Geleneksel olarak Zerdüştiler yeryüzünün insan kalıntılarıyla bozulmaması gerektiğine inanırlar. Bu yüzden ölülerin cesetlerini defnetmek yerine üstü açık kulelerin çatılarında akbabalara ve doğal etkenlere karşı korumasız bir şekilde bırakırlar.

Bu inancın tanrısı Ahura Mazda’dır. Zerdüşt Espantaman, bu dinin peygamberidir.
Doğal elementleri kutsal sayarlar ve bu elementler (su, toprak, hava, ateş) kirletilmekten korunur. Bununla ilişkili olarak ateşe, aydınlığa veya Güneş’e bakılarak ibadet edilir. Bu inanç Zerdüşt Espenteman tarafından getirilmiştir.

Ateş’in kutsal sayılması
Zerdüştlük felsefesinde su, toprak, ateş kutsal sayılır ve ateşe, aydınlığa veya Güneş’e bakılarak ibadet edilir. Işığın ve aydınlıkların, Tanrı Ahura Mazda'nın fiziksel temsili olduğuna inanılır. Bununla ilişkili olarak ateş, iyi ve kötüyü birbirinden ayıran Tanrısal bir güce sahiptir. Bu inanca göre, ateş bütün varlıklarda bulunur ve canlı ve cansızlarda farklı biçimlerde var olur. İnsanda, hayvanda, bitkilerde, gökte ve yerde bu ateşi değişik zaman ve durumlarda görmek mümkündür. En kutsal olan ateş ise, Tanrı Ahura Mazda ile insan arasındaki ateştir.

İbadetleri
Zerdüştlükte günde beş defa ibadet vardır. Sabah ibadetinin özel bir yeri olduğundan ve sabah ibadeti için insanları kaldıran horoz da kutsal kabul olunur. Kıble güneştir. Güneş olmadığı zaman ateşe yönelinir. Önceleri ibadet açıkta yapılırken daha sonraları gece usulü yerleşmiştir. İbadetin ferdi ya da toplu halde yapılması mümkündür. Toplu haldeki ibadetleri mubitler yönetir.
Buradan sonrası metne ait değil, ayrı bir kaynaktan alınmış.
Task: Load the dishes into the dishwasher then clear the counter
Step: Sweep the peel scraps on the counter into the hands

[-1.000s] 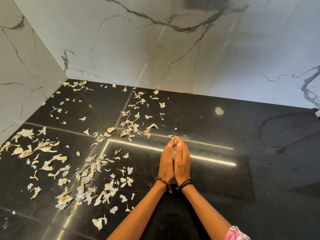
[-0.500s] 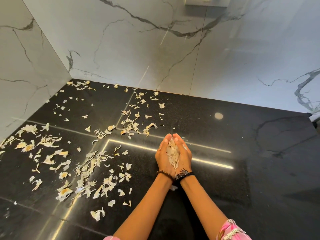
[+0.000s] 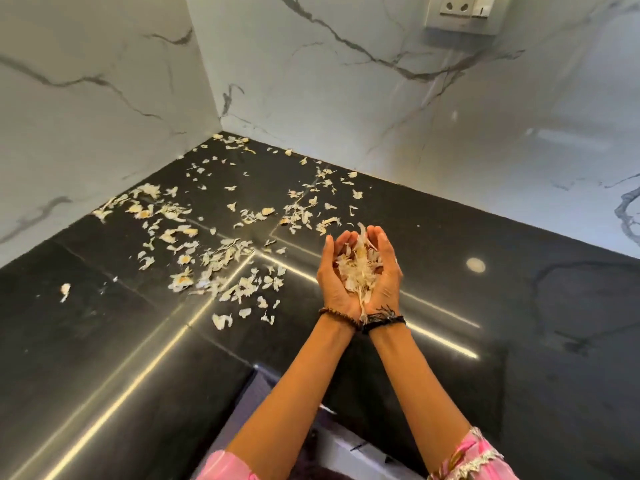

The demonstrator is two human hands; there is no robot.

Zerdüştlük rahipleri üç sınıftır : Bunlar sırasıyla Herbit, Mubit, ve Destur Mubit adını alırlar.

BudizmcanlıCumhurbaşkanıDiyarbakırGüneşHindistanİranKimdirMazdaPKKTahran

Ateşe tapan kimlerdir?

İçindekiler:

  1. Ateşe tapan kimlerdir?
  2. Mecusilikte ateş neden önemlidir ve bununla ilgili ritüeller nelerdir?
  3. Mecusilik nedir vikipedi?
  4. Mecusilik anlamı nedir kısaca?
  5. Hangi peygamber çobandı?
  6. Yıldız ve güneşe tapanlara ne denir?

Ateşe tapan kimlerdir?

Zerdüştlük, İranlı Zerdüşt tarafından kurulan tek tanrılı bir inanç sistemi olarak geçiyor. Ahura Mazda isimli kitaplarında geçen ateşetapma esaslarından dolayı Mecusilik yani ateşe tapanlarolarak da bilinirler.

Mecusilikte ateş neden önemlidir ve bununla ilgili ritüeller nelerdir?
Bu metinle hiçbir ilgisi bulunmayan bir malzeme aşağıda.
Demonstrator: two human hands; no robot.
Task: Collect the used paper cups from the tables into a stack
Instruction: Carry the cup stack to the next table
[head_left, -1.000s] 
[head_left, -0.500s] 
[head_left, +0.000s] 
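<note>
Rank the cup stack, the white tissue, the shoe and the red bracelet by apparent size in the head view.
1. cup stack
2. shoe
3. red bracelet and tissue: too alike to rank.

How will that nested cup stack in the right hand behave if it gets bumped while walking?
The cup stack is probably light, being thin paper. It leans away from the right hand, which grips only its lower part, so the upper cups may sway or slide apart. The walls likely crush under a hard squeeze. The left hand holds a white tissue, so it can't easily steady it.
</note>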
AteşTanrı tarafından yaratılan saf, temiz ve iyi bir varlık olarak görülür. Bu nedenle erken dönemlerden itibaren ateşMecusi tapınaklarında önemlibir yer tutar. Özellikle Sasaniler döneminde tapınaklardan temizlenen tanrı suretlerinin yerini kutsal ateşalmıştır.

Mecusilik nedir vikipedi?

Zerdüştçülük, Zerdüştîlik ya da Mecûsîlik, günümüzden yıl önce Zerdüşt tarafından İran'da kurulan, yaklaşık MÖ 6. yüzyıldan MS 7. yüzyıla kadar 3 büyük Pers İmparatorluğu'nun dini olan, içerisinde düalist ve Eskatolojik inanışın ilk örneklerini barındıran, dünyanın en eski tek tanrıcı vahiy dini.
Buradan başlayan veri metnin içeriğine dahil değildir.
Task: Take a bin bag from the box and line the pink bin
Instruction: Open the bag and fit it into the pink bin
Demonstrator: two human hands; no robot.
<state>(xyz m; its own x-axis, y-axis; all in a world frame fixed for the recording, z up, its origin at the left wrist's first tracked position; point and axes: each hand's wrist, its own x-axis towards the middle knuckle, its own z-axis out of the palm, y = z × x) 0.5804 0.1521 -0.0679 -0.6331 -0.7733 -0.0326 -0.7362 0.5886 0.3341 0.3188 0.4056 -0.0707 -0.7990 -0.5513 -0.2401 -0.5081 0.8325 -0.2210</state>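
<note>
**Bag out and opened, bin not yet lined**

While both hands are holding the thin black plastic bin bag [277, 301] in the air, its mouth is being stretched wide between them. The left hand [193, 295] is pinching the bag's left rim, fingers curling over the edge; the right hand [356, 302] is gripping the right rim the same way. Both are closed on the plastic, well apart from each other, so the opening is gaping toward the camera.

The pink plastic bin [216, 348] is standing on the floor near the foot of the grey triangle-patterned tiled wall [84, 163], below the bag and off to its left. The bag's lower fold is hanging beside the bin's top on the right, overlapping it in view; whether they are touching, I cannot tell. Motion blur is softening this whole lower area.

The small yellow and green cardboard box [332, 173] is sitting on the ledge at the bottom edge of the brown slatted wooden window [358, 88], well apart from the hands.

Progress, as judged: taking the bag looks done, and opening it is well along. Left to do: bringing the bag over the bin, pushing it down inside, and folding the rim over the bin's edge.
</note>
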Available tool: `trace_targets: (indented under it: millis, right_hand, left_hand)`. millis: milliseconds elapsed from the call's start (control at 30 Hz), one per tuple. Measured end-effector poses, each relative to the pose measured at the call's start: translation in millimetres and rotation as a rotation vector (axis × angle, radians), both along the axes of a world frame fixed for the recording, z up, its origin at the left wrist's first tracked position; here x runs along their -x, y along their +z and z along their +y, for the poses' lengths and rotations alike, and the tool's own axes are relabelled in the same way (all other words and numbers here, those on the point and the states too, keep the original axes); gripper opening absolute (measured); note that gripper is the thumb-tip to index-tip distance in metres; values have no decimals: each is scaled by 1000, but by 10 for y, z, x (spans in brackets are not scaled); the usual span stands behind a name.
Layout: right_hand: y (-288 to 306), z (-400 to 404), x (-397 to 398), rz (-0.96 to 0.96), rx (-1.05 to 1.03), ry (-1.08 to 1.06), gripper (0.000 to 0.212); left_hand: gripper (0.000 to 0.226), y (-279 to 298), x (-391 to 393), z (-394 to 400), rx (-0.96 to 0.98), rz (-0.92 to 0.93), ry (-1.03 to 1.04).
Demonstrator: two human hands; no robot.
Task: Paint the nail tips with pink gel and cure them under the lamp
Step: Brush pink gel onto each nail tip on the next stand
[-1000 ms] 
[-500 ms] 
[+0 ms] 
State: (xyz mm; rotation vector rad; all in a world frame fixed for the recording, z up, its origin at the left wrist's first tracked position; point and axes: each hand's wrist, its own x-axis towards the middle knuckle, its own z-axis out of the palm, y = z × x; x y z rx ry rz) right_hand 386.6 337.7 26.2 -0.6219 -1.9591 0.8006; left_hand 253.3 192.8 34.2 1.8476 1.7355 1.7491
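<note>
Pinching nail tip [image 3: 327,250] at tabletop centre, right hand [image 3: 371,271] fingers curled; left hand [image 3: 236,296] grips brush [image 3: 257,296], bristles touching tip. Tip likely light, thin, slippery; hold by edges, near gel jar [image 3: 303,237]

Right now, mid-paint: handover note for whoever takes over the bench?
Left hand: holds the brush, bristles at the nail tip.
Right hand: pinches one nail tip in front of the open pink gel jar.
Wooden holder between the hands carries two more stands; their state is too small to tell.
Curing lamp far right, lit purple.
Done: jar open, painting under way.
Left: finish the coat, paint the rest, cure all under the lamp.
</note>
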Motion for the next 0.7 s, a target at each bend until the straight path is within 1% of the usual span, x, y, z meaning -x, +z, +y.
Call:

Mecusilik anlamı nedir kısaca?

Zerdüştçü, Mecûsî veya Maguş (Arapça ve Farsça: مجوس, çoğulu Mecus), Zerdüştçülük dinine mensup kişi. Türk Dil Kurumu sözlüğünde "ateşe tapan" olarak açıklanan bu sözcük çok önceleri "Kuzey İran'da kurulmuş olan antik Media krallığının rahip sınıfı" anlamınagelen teknik bir terimdi ve olumsuz bir anlamtaşımıyordu.

Hangi peygamber çobandı?

Peygamberlerin meslekleri
  • HZ. DAVUD (AS): Demiri işleyen, zırh yapan ve düzenli ordular kuran, Calut'un ordularını mağlup eden bir kumandandır.
  • HZ. İSA (AS): Avcıydı.
  • HZ. ZEKERİYYA (AS): Marangozdu. 4/
  • HZ.
  • HZ.
  • HZ.
  • HZ.
  • HZ. ZÜLKİFL (AS): Ekmek pişirirdi, fırıncıların piriydi.
Daha fazla öğe

Yıldız ve güneşe tapanlara ne denir?

Kimileri Ezidileri şeytana tapmakla suçladı, kimileri 'güneşe tapanlar' olarak adlandırdı. IŞİD gibi örgütler tarafından ise 'sapkın' olarak görüldüler. Ezidiler, inanışları hakkında yanlış bilinenler nedeniyle birçok kez hedef oldular. 4 bin yıl önce şekillenen Ezidilik en eski tek tanrılı dinlerden biri.

Kim bu Ezidiler?

Ezidiler, inanışları hakkında yanlış bilinenler nedeniyle birçok kez hedef oldular. 4 bin yıl önce şekillenen Ezidilik en eski tek tanrılı dinlerden biri.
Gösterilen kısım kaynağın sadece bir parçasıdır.